*** Block opens ***
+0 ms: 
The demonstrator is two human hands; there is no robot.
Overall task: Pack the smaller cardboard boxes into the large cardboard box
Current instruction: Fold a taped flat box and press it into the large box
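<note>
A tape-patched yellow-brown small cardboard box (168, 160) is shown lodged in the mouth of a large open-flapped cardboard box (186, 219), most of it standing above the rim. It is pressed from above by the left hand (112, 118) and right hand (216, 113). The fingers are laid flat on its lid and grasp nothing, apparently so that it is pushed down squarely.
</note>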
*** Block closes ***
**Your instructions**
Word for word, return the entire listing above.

**Solution to this exercise**
+0 ms: 
The demonstrator is two human hands; there is no robot.
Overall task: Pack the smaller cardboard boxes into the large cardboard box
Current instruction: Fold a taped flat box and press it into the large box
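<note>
A tape-patched yellow-brown small cardboard box (168, 160) is shown lodged in the mouth of a large open-flapped cardboard box (186, 219), most of it standing above the rim. It is pressed from above by the left hand (112, 118) and right hand (216, 113). The fingers are laid flat on its lid and grasp nothing, apparently so that it is pushed down squarely.
</note>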

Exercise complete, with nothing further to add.